**Task requirements:**
However many lines the data holds, transcribe them all exactly.

**Provided data:**
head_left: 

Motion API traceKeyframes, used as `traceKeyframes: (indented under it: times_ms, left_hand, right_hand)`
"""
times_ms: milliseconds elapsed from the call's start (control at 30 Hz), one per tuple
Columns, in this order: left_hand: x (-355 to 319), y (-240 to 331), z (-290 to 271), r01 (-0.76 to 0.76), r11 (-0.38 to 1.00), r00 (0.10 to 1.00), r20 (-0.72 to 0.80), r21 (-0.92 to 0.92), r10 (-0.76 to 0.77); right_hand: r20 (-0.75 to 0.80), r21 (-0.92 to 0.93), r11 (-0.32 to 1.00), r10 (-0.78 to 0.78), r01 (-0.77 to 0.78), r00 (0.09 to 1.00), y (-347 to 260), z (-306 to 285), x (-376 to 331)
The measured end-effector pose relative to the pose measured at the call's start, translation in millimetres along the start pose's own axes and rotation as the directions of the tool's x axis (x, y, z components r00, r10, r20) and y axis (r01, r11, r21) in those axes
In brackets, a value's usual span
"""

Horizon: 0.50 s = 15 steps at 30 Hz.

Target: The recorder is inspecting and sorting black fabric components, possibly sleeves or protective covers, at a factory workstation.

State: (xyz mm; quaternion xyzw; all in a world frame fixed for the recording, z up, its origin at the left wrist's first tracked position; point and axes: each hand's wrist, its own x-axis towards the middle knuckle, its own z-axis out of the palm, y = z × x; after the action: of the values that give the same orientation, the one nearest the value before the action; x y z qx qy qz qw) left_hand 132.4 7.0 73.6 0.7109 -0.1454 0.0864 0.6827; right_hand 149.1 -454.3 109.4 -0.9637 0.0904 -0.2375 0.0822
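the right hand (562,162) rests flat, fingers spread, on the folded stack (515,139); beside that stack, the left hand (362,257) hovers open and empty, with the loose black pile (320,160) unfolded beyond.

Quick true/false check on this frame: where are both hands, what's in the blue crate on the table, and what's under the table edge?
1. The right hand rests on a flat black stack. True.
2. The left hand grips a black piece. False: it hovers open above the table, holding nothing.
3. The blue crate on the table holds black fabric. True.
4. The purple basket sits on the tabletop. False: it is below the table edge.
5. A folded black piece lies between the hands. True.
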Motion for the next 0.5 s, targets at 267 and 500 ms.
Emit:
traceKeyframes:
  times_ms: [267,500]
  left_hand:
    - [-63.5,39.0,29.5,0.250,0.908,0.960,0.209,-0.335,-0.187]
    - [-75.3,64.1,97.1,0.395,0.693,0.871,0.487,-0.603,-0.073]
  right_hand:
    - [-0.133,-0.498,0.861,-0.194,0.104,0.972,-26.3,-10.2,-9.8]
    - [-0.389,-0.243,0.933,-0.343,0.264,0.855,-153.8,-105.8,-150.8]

**Answer section:**
head_left: 

Motion API traceKeyframes, used as `traceKeyframes: (indented under it: times_ms, left_hand, right_hand)`
"""
times_ms: milliseconds elapsed from the call's start (control at 30 Hz), one per tuple
Columns, in this order: left_hand: x (-355 to 319), y (-240 to 331), z (-290 to 271), r01 (-0.76 to 0.76), r11 (-0.38 to 1.00), r00 (0.10 to 1.00), r20 (-0.72 to 0.80), r21 (-0.92 to 0.92), r10 (-0.76 to 0.77); right_hand: r20 (-0.75 to 0.80), r21 (-0.92 to 0.93), r11 (-0.32 to 1.00), r10 (-0.78 to 0.78), r01 (-0.77 to 0.78), r00 (0.09 to 1.00), y (-347 to 260), z (-306 to 285), x (-376 to 331)
The measured end-effector pose relative to the pose measured at the call's start, translation in millimetres along the start pose's own axes and rotation as the directions of the tool's x axis (x, y, z components r00, r10, r20) and y axis (r01, r11, r21) in those axes
In brackets, a value's usual span
"""

Horizon: 0.50 s = 15 steps at 30 Hz.

Target: The recorder is inspecting and sorting black fabric components, possibly sleeves or protective covers, at a factory workstation.

State: (xyz mm; quaternion xyzw; all in a world frame fixed for the recording, z up, its origin at the left wrist's first tracked position; point and axes: each hand's wrist, its own x-axis towards the middle knuckle, its own z-axis out of the palm, y = z × x; after the action: of the values that give the same orientation, the one nearest the value before the action; x y z qx qy qz qw) left_hand 132.4 7.0 73.6 0.7109 -0.1454 0.0864 0.6827; right_hand 149.1 -454.3 109.4 -0.9637 0.0904 -0.2375 0.0822
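the right hand (562,162) rests flat, fingers spread, on the folded stack (515,139); beside that stack, the left hand (362,257) hovers open and empty, with the loose black pile (320,160) unfolded beyond.

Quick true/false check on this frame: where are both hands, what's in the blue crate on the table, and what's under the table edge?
1. The right hand rests on a flat black stack. True.
2. The left hand grips a black piece. False: it hovers open above the table, holding nothing.
3. The blue crate on the table holds black fabric. True.
4. The purple basket sits on the tabletop. False: it is below the table edge.
5. A folded black piece lies between the hands. True.
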Motion for the next 0.5 s, targets at 267 and 500 ms.
Emit:
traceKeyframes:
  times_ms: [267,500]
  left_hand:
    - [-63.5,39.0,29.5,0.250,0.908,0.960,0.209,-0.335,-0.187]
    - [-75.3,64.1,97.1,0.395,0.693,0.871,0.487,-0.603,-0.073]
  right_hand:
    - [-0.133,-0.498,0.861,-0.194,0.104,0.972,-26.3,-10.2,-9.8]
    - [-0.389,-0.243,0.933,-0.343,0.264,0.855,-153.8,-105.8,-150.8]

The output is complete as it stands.